# Target Sum

• The animation is not very intuitive. Can someone explain the 2D DP solution?

• It's not good to use the constrain such as 1000, 2000

• It's may be good for online test but not good for coding interview or in practice.

• for approach 2, the space complexity should be O(nl) due to "memo"

• The line of int count = 0 in the code of Approach 2 is useless.

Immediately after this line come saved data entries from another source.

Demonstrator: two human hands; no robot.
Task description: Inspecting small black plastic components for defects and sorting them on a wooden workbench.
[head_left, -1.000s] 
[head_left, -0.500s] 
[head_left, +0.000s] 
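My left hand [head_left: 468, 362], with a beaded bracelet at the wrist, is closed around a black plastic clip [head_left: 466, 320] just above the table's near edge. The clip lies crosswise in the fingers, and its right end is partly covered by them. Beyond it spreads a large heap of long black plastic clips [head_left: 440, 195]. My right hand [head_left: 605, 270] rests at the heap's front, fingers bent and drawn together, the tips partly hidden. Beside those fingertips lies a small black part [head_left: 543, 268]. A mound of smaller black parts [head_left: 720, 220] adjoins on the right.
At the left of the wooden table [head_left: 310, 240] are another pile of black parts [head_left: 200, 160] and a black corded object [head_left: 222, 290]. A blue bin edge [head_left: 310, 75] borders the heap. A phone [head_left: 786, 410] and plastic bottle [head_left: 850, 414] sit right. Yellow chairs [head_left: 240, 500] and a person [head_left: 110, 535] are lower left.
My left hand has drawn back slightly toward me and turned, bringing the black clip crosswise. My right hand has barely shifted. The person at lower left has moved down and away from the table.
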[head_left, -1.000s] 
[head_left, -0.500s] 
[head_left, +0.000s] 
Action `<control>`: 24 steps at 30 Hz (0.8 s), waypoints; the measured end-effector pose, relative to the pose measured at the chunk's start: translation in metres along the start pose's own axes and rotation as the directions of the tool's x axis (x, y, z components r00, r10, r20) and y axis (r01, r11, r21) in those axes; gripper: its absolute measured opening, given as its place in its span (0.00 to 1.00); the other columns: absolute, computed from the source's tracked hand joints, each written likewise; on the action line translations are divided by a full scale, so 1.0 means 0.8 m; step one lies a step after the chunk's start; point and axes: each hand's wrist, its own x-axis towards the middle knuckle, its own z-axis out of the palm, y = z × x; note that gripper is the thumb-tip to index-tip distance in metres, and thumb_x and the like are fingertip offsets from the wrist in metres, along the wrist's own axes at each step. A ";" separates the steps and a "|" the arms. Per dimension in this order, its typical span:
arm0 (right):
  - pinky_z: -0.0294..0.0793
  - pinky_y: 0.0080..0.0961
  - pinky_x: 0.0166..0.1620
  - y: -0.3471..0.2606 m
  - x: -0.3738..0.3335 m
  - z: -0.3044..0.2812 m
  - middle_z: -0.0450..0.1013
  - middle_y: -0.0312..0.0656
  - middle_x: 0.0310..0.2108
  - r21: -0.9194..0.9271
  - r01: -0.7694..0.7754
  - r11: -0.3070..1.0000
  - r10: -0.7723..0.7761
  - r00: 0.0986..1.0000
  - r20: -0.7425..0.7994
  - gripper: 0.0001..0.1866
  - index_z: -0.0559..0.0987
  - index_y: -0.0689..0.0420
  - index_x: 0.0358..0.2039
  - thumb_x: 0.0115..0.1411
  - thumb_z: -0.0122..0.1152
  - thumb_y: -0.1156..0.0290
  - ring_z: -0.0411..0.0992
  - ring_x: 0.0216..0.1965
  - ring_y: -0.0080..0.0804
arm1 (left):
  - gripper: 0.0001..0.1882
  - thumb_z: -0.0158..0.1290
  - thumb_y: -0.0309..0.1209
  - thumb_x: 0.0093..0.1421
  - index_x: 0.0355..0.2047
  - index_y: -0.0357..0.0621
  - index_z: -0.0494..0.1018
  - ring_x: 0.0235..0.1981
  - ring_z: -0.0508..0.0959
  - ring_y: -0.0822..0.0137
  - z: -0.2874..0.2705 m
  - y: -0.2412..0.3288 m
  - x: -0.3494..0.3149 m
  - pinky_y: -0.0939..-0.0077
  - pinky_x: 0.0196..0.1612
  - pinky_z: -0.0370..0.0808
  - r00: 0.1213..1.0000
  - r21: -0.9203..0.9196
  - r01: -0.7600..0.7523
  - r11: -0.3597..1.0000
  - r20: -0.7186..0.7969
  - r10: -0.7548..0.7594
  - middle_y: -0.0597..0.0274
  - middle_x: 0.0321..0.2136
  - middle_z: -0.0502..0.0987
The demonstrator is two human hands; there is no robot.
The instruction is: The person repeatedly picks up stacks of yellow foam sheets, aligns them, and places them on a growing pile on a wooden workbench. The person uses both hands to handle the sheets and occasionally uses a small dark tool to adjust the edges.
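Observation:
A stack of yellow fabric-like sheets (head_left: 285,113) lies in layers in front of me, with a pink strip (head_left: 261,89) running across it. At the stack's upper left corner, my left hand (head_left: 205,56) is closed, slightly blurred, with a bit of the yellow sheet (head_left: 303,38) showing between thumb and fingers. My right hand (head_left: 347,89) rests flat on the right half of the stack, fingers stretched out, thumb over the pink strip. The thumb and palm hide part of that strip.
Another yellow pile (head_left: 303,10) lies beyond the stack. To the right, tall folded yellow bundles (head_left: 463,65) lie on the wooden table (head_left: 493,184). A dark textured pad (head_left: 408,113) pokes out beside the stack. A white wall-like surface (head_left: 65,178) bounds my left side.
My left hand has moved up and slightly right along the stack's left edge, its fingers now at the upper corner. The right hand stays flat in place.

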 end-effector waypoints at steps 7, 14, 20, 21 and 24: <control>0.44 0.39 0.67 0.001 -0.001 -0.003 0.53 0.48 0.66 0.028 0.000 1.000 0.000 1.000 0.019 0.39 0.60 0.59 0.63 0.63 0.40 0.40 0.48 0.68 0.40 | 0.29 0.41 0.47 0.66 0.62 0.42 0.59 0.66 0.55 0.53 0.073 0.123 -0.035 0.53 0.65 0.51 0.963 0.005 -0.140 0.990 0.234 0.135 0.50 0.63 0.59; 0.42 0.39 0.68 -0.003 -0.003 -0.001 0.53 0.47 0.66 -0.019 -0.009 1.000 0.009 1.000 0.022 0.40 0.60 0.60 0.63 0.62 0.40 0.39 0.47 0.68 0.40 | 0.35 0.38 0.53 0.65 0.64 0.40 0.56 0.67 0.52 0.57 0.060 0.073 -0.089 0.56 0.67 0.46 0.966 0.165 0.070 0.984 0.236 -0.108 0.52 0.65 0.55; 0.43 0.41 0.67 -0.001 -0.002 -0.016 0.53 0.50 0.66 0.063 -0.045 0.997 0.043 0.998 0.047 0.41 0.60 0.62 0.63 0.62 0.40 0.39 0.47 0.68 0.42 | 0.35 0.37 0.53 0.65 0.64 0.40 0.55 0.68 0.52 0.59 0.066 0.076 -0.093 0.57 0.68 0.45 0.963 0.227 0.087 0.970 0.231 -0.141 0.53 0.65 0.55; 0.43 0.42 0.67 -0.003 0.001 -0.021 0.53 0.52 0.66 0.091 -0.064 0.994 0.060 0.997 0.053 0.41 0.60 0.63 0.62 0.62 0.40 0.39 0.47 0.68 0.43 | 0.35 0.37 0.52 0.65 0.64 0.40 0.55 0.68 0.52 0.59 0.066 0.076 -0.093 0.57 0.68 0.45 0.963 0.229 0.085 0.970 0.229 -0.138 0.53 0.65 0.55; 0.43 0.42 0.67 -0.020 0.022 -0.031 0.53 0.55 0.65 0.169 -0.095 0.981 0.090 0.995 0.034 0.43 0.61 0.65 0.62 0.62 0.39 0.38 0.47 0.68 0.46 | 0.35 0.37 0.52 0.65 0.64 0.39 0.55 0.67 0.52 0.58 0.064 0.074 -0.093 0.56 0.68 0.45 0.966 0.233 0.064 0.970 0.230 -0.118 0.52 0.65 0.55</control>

• Here is another solution, initially assign + to every number, then use dp to determine how many combination of flips from + to - are there to reach S.

class Solution {
public int findTargetSumWays(int[] nums, int S) {
int sum = 0;
for (int n: nums) sum += n;
if (sum < S || (sum - S) % 2 == 1) return 0;
int target = (sum - S) / 2;
int[] dp = new int[target + 1];
dp[0] = 1;
for (int i = 0; i < nums.length; i++) {
for (int j = target; j >= nums[i]; j--) {
dp[j] += dp[j - nums[i]];
}
}
return dp[target];
}
}

• If the target S is -10000, the approach 2 throw array outbound error. It should test whether S > 1000 || S < -1000, if so, return 0.

• For Approach #1, you can add an easy prune: abort an iteration if `sum` get too big or too small. This is possible because each entry is non-negative.

• My similar solution to approach 3. Although I defined the second index of the table `dp` as `offset from target sum`, rather than `target sum` itself. This ensures that large `S` does not break the bounds.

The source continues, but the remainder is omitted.